No semestre seguinte, Octavio Paz também lá foi professor
visitante. Foi a partir dessa
coincidência em Cornell que
Eduardo Jardim, grande conhecedor de Arendt e de Paz,
estudioso da dimensão filosófica da brasilidade modernista,
dos limites do moderno e de
Mário de Andrade, elaborou
com saber e sensibilidade o seu
livro: "A Duas Vozes - Hannah
Arendt e Octavio Paz".
A capa do livro é a janela entreaberta de uma sala de aula
do Goldwyn Smith Hall, situado no quadrângulo central do
campus de Cornell. A capa
aponta para uma metáfora do
processo do conhecimento: as
janelas do espírito se abrem
por dentro, como lembrava [o
jurista] Miguel Reale. No caso,
para continuar com Reale, pela
kantiana conjetura plausível da
verdade de um diálogo que
Hannah Arendt e Octavio Paz
poderiam ter encetado.
A aproximação entre Hannah Arendt e Octavio Paz é pertinente, pois a interação literatura-política é componente relevante dos seus respectivos
percursos. Disso posso dar testemunho porque vivi a experiência de ter sido aluno dos
dois nos cursos acima mencionados -o fato que suscitou a
imaginação narrativa do diálogo engendrado por Jardim.

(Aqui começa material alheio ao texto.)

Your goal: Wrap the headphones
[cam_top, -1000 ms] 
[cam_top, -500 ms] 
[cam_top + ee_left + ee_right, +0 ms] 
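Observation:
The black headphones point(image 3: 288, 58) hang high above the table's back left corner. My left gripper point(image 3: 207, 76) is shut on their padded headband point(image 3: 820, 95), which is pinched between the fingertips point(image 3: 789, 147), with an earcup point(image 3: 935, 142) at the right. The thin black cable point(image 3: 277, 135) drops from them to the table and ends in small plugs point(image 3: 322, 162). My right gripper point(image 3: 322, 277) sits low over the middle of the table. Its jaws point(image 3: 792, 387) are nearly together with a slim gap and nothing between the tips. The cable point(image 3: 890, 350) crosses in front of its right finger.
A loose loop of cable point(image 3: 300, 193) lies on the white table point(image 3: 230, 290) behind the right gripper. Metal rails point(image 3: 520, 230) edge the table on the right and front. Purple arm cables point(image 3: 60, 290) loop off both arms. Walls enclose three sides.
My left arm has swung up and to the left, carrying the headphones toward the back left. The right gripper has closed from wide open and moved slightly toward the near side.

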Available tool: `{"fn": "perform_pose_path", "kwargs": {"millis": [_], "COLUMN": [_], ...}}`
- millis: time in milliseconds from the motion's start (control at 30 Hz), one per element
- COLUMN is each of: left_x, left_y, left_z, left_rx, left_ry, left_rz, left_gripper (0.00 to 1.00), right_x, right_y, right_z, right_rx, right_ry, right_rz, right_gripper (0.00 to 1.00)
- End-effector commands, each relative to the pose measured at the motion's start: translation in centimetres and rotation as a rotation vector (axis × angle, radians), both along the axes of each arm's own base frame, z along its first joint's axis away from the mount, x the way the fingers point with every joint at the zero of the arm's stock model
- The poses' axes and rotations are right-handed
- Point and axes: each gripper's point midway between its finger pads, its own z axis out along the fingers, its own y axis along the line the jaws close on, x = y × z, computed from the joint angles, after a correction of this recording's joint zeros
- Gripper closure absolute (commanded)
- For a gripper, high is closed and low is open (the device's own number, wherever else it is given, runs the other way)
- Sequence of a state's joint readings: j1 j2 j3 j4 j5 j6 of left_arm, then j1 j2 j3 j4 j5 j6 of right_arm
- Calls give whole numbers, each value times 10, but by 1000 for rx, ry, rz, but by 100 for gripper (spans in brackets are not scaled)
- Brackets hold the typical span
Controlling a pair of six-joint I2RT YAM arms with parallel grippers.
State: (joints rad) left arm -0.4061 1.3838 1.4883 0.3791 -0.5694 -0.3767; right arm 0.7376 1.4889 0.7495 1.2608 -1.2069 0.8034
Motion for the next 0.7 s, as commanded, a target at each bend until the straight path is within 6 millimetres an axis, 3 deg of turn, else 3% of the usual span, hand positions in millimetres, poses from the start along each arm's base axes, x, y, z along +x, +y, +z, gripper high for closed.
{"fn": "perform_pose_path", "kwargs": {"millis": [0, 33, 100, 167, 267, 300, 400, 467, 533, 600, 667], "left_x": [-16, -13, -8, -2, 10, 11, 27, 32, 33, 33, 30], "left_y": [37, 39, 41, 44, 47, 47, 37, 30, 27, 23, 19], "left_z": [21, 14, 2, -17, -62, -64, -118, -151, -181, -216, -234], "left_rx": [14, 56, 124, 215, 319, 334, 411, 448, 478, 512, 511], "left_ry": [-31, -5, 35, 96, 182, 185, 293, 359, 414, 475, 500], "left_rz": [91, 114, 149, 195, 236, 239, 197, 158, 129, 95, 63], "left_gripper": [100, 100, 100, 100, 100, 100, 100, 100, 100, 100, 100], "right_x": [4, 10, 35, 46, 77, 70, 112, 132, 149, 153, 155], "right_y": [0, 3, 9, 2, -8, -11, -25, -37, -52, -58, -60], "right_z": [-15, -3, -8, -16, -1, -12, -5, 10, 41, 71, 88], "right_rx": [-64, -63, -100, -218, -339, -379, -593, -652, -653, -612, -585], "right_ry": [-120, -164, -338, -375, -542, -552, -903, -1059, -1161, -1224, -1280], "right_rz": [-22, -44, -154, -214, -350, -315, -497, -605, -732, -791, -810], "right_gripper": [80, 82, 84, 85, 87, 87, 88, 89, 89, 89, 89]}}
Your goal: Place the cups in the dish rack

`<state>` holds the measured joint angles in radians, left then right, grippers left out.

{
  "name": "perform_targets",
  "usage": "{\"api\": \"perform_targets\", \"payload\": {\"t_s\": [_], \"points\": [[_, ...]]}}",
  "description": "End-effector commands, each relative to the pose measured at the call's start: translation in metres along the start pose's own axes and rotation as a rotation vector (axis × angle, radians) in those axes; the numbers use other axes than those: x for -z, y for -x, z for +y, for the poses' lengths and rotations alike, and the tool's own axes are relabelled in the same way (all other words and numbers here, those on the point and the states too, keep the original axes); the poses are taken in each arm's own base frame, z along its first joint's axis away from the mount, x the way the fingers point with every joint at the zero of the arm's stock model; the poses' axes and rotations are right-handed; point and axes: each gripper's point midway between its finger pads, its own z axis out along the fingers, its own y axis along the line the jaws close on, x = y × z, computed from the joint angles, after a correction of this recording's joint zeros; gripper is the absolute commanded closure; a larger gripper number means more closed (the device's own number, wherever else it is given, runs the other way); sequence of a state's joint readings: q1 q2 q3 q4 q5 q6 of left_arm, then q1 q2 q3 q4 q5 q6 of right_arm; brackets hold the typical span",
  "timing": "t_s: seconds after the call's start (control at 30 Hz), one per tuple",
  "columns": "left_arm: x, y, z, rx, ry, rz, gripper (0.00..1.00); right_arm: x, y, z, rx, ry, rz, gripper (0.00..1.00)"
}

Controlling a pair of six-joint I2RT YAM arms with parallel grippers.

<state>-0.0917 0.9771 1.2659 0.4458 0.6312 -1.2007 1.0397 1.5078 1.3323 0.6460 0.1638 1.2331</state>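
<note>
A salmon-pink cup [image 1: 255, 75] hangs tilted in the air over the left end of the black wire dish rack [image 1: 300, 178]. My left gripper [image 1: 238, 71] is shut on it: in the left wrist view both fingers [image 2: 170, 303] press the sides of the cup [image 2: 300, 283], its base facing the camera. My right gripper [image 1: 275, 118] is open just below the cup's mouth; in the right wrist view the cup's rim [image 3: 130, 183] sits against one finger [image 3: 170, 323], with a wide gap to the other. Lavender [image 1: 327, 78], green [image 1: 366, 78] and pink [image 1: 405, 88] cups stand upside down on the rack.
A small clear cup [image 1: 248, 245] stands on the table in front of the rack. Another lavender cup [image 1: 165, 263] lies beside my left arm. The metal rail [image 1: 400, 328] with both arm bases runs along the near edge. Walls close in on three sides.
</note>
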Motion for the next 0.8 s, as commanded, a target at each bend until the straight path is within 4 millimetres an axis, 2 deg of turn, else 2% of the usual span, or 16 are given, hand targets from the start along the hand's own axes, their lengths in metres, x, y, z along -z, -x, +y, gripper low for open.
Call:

A plausibilidade da conjetura
de um diálogo entre os dois, tal
como elaborado por Jardim,
tem a sustentá-la uma carta
que Paz me enviou em 12/11/
1972, quando lhe encaminhei
para publicação, no México,
um ensaio sobre Hannah
Arendt. Nessa carta escreveu:
"Conocí en New York, hace
unas semanas, a Hannah
Arendt y me encantó su vitalidad como antes me habia conquistado, al leerla su inteligencia e rectitud filosofica".
Como se vê, teria havido um
clima propício para o diálogo
engendrado por Jardim.
Seu livro se inicia com uma
introdução na qual justifica a
sua proposta. Arendt, nascida
na Alemanha em 1906, e Paz,
nascido no México em 1914, foram pensadores da crise e de
um novo início.
Sugere Jardim que o vigor
crítico que os caracterizou pode ter sido instigado pela experiência existencial de terem estado, ao mesmo tempo, inseridos e à margem de um núcleo
político-cultural dominante. O
contexto periférico de Hannah
Arendt foi dado pela vivência
da condição judaica no século
20. O de Octavio Paz, pela condição latino-americana. Esse é
o ponto de partida de "A Duas
Vozes", que se estrutura em
cinco partes.
No primeiro encontro,
Arendt e Paz tratam da política. Abordam a situação do século 20, os totalitarismos, os
tempos sombrios, o esgotamento da tradição e a erosão da
confiança no futuro.
O tesouro perdido das revoluções, que Arendt discute em
"On Revolution" [Sobre a Revolução] e os descaminhos da
revolução mexicana, de que
Paz trata em "O Labirinto da
Solidão" e em "Posdata", são
parte da tessitura desse primeiro encontro dialógico. As
distinções e aproximações entre revolta, revolução e rebelião que Paz propôs em "Corriente Alterna" (1967) estão
presentes, em surdina, nesse
primeiro encontro.
No segundo, e na seqüência
dos temas anteriormente discutidos, o crivo crítico de ambos se debruça sobre o conceito
da história, sobre a cisão entre
pensamento e experiência, sobre poesia e revolução e sobre a
tradição da ruptura como a
contradição característica da
arte moderna, que comporta,
assim, uma analogia com o tema arendtiano do pensar a política sem o apoio do corrimão
de conceitos seguros.
O terceiro encontro tem Platão como ponto de partida.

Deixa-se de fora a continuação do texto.